## What to produce:
Some of the lines below need repeating. Reproduce exactly those between the lines holding "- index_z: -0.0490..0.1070" and "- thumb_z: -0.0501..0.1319", inclusive.

Records from a data source
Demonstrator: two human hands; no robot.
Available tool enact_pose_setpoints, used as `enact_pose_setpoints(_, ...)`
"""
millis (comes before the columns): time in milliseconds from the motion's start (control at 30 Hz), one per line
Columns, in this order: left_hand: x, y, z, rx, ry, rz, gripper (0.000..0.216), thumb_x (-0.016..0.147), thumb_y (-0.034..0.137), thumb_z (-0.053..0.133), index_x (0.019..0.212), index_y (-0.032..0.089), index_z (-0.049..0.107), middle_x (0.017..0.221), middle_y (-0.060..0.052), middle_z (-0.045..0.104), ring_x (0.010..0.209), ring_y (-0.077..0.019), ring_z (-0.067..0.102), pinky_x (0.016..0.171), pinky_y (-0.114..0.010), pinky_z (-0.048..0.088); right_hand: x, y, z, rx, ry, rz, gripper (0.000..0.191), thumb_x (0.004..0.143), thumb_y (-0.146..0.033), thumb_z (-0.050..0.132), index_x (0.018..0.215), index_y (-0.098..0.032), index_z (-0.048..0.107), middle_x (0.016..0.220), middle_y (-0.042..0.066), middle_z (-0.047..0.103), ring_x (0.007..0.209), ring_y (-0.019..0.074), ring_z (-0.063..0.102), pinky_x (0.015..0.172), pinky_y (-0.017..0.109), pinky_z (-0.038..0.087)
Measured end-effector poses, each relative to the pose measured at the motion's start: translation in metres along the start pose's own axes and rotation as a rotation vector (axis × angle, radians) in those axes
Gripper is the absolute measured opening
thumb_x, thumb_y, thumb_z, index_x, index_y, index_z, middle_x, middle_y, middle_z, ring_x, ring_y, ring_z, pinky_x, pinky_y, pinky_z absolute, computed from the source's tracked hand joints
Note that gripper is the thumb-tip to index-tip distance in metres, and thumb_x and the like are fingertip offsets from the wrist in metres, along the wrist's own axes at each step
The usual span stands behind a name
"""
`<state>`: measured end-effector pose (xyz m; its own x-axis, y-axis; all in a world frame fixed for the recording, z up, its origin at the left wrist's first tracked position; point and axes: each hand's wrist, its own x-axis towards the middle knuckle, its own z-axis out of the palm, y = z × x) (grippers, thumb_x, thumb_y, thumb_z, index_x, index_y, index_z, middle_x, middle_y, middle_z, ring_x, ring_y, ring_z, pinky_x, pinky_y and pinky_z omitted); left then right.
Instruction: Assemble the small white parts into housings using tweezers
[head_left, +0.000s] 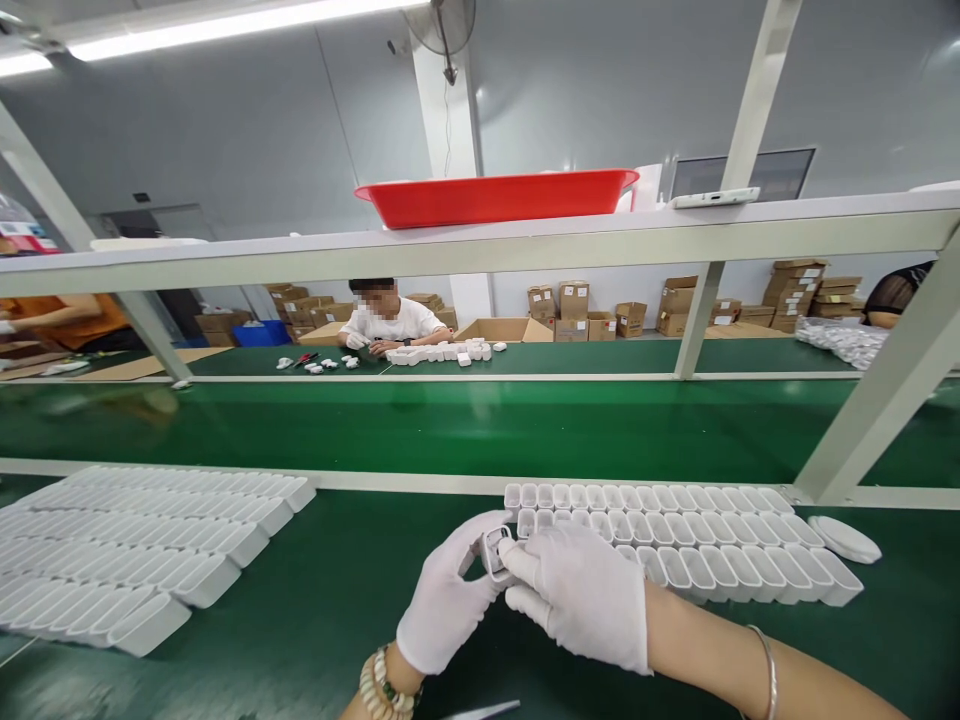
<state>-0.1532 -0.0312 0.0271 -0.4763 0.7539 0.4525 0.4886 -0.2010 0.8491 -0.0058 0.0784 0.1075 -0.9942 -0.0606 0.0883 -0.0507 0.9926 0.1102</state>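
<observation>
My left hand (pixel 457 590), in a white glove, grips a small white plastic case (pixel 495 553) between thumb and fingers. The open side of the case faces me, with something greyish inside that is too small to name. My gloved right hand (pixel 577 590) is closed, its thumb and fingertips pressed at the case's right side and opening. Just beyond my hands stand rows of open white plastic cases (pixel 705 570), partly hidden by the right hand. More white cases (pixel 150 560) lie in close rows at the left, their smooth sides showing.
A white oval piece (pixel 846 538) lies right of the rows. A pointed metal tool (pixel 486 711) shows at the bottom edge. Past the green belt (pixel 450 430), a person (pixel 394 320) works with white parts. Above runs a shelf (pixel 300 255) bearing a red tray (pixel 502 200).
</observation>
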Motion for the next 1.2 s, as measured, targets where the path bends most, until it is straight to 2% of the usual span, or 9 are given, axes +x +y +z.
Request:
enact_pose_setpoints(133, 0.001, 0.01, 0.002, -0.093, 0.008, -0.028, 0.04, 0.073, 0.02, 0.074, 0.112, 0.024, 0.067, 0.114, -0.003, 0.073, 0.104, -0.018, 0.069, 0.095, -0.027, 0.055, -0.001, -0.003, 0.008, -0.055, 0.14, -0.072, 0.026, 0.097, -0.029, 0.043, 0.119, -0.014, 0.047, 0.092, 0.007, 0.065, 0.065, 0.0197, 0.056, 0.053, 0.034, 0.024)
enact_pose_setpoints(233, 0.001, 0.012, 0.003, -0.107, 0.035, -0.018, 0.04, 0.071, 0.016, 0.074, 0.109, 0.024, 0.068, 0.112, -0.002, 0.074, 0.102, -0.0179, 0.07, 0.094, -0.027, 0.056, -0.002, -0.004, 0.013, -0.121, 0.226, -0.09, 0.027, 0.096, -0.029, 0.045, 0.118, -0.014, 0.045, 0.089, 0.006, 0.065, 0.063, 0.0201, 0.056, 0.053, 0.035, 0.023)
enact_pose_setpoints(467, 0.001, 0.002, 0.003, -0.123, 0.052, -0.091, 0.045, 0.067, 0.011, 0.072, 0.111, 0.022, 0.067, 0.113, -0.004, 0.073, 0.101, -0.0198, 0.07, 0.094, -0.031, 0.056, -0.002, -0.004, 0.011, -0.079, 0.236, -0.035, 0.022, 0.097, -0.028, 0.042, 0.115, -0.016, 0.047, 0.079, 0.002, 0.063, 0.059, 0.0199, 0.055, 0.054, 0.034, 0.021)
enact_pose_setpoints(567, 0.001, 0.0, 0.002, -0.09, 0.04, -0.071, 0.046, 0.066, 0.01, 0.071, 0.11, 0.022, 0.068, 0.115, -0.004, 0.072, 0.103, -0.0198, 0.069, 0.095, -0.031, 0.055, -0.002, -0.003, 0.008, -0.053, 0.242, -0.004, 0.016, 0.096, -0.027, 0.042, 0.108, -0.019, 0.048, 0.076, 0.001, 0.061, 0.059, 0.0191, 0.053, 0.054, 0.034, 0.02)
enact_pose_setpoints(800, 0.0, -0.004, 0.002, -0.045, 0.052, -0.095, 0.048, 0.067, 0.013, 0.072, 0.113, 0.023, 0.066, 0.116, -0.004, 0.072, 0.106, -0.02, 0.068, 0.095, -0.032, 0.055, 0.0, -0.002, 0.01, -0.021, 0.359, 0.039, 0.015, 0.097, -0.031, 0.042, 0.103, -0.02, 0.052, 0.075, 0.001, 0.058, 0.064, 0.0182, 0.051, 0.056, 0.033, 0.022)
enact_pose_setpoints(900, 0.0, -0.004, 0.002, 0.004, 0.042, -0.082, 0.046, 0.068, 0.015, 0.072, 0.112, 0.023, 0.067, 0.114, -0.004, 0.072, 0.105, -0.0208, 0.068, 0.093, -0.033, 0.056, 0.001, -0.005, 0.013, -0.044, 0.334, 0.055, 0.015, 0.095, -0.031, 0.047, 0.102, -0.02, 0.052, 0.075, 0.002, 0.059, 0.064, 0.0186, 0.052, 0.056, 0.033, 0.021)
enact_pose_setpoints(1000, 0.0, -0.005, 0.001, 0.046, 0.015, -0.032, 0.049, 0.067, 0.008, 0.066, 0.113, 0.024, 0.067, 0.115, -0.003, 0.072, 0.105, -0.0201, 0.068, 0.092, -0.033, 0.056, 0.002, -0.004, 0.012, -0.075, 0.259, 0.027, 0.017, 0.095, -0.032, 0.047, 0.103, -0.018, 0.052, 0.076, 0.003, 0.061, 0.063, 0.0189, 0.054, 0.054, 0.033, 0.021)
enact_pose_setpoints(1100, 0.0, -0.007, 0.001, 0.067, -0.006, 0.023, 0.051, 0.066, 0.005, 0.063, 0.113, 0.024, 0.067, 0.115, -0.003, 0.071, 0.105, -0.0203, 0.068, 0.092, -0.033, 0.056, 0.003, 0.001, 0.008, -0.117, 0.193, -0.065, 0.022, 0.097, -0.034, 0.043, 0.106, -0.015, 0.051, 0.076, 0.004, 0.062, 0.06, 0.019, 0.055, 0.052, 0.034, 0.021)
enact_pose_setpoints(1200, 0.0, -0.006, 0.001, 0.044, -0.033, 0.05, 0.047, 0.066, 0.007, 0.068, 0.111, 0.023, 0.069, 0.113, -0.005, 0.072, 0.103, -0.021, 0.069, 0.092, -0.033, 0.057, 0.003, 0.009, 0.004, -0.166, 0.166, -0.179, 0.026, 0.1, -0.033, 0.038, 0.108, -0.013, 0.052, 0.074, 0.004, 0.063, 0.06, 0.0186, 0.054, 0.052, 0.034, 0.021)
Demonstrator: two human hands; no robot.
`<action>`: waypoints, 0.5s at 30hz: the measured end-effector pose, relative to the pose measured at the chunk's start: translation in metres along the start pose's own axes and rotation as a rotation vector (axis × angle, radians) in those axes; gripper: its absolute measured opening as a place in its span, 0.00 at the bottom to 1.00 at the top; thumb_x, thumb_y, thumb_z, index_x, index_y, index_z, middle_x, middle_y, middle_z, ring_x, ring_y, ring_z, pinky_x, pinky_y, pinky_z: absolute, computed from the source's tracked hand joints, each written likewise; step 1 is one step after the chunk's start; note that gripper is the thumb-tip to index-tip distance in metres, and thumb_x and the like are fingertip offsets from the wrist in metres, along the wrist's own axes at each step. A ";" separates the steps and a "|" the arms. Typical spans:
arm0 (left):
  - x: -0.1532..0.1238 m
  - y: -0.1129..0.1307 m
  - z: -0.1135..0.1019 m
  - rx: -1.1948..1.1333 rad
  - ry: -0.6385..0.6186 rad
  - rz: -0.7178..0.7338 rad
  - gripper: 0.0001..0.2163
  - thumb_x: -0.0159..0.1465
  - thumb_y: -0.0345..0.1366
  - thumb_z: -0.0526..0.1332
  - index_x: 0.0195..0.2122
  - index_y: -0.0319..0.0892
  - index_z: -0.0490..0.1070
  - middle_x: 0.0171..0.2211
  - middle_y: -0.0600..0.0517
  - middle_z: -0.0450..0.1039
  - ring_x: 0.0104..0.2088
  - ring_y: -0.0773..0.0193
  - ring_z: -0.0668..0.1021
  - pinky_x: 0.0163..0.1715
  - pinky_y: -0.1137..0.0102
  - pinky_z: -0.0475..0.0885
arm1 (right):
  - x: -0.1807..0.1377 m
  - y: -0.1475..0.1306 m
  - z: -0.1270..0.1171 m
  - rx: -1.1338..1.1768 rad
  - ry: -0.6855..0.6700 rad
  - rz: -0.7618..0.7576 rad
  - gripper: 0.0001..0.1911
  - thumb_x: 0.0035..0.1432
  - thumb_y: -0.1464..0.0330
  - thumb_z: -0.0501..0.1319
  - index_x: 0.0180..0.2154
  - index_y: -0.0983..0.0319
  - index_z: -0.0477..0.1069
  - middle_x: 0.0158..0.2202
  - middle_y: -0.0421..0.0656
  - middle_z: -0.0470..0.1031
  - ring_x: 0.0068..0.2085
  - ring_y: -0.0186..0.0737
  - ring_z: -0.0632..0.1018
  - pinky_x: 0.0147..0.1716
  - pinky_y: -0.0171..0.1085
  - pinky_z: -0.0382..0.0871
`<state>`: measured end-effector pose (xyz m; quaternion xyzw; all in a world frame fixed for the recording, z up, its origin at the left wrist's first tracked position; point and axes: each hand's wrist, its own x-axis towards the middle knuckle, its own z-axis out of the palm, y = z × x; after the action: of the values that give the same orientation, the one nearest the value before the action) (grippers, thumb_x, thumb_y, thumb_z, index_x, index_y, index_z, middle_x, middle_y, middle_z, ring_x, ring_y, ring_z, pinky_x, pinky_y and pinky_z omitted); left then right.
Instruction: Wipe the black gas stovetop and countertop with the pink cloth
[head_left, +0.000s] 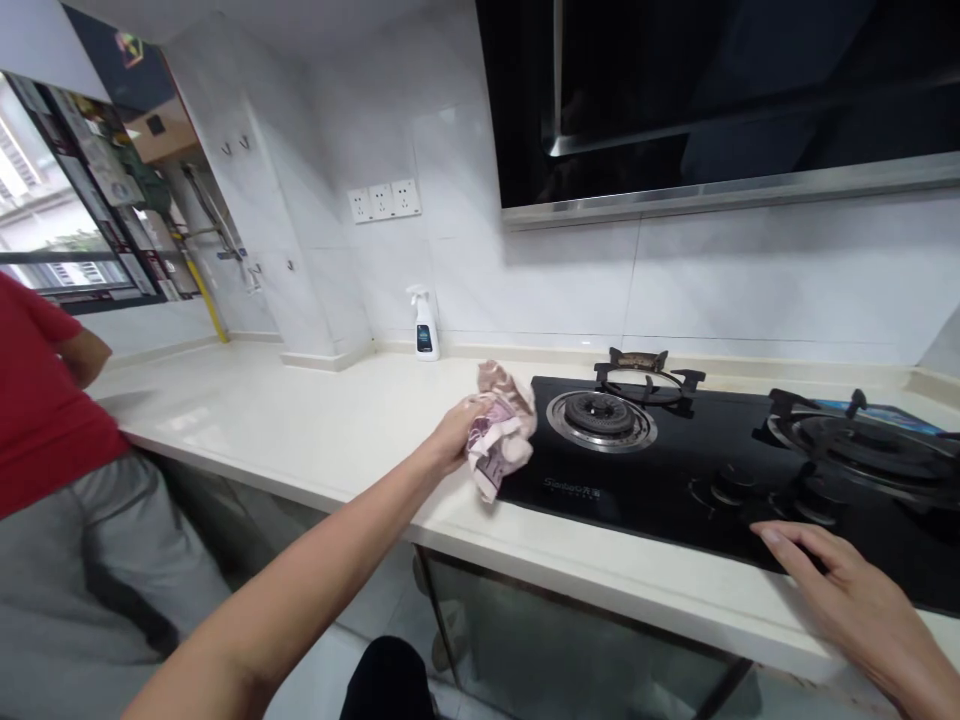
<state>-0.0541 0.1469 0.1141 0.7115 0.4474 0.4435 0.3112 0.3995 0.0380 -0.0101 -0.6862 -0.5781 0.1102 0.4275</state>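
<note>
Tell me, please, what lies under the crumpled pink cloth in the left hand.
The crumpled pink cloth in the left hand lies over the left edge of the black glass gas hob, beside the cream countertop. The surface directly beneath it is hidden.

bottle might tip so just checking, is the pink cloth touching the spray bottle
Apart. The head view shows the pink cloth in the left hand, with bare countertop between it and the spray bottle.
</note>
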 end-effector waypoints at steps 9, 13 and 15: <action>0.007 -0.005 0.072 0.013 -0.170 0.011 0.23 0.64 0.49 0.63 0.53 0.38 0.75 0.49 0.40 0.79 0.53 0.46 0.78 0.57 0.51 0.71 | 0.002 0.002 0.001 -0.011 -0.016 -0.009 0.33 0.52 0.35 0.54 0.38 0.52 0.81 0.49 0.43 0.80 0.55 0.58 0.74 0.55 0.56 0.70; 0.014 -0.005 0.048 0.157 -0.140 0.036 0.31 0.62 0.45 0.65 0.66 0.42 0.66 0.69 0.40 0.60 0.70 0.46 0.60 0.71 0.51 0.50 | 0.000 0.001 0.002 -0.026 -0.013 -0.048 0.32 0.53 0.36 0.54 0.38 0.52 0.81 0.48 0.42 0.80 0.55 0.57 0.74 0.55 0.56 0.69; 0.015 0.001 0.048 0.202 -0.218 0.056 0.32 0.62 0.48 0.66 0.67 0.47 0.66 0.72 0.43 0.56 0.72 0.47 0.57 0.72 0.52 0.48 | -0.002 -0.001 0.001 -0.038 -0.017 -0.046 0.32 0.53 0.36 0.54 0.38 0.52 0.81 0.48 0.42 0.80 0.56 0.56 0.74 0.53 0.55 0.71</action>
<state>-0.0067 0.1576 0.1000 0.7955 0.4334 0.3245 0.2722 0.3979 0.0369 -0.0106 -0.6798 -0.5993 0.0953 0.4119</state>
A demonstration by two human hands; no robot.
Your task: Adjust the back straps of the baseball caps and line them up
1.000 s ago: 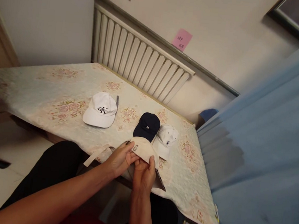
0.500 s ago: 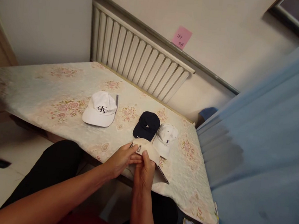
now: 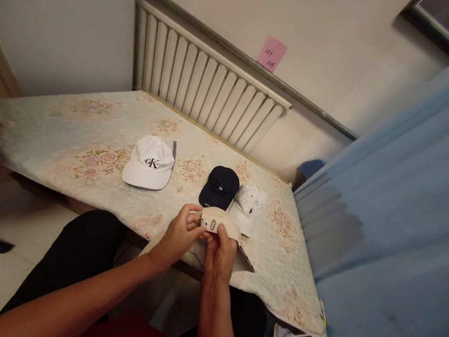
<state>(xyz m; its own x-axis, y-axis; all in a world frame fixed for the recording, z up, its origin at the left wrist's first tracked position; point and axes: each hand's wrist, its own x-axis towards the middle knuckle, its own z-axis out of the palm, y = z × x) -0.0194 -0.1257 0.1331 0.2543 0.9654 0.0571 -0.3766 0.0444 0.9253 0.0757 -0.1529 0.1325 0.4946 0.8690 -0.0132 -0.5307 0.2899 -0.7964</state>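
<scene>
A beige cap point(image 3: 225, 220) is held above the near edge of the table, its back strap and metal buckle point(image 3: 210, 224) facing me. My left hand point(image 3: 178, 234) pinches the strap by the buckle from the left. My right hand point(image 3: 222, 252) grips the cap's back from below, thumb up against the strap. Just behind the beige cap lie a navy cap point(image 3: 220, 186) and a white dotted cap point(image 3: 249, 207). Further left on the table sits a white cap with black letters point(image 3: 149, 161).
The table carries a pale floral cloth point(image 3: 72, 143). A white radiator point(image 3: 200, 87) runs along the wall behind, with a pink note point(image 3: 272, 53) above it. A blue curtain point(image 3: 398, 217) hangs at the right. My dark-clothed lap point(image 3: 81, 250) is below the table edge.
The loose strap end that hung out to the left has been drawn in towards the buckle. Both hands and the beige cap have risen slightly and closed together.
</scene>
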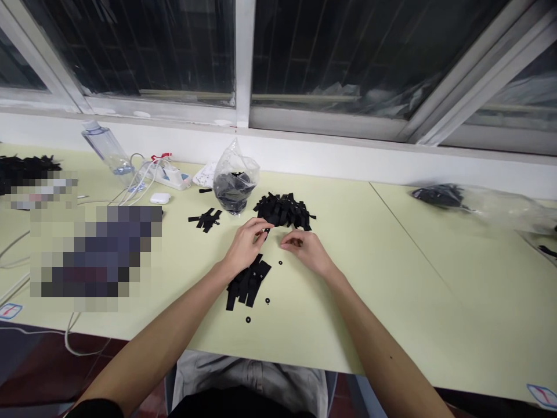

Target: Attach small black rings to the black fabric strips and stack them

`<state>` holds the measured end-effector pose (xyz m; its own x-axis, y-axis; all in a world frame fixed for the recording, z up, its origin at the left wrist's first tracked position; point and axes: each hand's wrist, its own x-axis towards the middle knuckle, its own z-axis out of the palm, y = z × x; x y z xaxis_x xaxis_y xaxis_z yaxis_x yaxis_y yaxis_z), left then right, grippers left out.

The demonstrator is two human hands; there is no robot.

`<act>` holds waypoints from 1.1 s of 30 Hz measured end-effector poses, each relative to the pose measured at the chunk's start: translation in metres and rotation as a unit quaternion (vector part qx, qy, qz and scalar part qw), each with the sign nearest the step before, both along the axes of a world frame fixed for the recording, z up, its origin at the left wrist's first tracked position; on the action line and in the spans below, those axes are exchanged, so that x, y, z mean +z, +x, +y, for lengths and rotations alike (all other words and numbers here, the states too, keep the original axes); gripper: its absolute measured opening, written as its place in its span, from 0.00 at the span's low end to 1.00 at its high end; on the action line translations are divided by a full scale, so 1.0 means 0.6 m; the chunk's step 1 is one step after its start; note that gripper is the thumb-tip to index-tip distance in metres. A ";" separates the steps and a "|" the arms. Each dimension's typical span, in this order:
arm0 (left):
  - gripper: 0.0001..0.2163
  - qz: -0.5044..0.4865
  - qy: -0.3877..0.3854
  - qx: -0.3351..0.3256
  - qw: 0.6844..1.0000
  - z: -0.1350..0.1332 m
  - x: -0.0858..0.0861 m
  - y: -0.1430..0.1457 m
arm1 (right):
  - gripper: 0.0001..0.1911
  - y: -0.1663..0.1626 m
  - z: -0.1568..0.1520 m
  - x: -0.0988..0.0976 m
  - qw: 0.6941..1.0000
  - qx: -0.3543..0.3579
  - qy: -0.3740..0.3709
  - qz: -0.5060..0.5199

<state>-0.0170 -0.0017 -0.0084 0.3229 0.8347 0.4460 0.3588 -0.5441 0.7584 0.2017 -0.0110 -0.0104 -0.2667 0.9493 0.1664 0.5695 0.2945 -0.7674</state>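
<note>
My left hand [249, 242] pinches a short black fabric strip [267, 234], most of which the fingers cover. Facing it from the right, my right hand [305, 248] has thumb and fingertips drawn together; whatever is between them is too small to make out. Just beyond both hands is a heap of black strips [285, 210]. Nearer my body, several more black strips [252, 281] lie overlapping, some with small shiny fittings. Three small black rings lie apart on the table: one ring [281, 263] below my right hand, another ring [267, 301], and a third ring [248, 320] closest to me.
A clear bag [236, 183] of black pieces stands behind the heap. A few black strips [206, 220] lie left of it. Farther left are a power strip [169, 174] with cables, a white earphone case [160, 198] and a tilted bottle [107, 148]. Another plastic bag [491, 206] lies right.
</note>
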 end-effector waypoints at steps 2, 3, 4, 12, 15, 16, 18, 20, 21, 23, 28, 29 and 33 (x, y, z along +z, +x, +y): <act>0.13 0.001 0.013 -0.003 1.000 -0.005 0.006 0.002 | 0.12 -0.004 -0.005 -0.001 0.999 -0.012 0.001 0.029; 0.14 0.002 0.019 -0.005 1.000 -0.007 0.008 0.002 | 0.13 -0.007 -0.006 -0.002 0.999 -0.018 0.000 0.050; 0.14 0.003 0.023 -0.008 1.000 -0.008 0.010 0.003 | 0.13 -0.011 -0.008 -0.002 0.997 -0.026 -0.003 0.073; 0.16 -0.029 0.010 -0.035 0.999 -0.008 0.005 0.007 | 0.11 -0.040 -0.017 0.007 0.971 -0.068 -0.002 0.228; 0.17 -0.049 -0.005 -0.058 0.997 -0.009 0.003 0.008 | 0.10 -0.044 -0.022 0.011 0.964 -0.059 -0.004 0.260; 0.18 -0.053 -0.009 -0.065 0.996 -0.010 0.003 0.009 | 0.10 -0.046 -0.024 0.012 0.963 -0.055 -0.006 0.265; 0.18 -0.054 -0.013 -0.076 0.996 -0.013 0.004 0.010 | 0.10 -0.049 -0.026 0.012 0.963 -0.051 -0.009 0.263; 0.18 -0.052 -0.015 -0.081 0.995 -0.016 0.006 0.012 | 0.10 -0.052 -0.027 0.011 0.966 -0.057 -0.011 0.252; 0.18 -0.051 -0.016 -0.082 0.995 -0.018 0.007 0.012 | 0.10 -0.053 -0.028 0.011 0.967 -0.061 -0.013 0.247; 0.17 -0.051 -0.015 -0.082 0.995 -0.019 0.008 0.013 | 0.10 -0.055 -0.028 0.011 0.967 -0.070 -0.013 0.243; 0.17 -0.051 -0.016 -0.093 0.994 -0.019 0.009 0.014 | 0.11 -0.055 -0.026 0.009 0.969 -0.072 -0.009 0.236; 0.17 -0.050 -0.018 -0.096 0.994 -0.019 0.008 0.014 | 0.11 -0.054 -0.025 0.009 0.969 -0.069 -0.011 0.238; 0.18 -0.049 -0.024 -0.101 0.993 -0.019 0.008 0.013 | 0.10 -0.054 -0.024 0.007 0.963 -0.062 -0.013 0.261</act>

## Answer box:
  - index_z: -0.0490..0.1070
  - middle_x: 0.0171..0.2211
  - middle_y: -0.0600..0.0517
  - middle_z: -0.0450..0.1039
  - ring_x: 0.0104..0.2088
  - ring_y: -0.0773..0.0193
  - ring_z: -0.0668..0.1021
  - pinky_x: 0.0163..0.1715
  - pinky_y: -0.1137..0.0102
  - pinky_z: -0.0475..0.0885
arm1 (right):
  - x: -0.1807..0.1377 m
  - y: -0.1475..0.1306 m
  - z: -0.1270..0.1171 m
  - rx: -1.1338..1.1768 rad
  - ry: -0.6855..0.6700 rad
  - rz: -0.7618..0.7576 rad
  - gripper: 0.0001..0.1911
  - thumb_x: 0.0035..0.1432
  - thumb_y: -0.1464..0.0330
  - thumb_z: -0.0501..0.1319

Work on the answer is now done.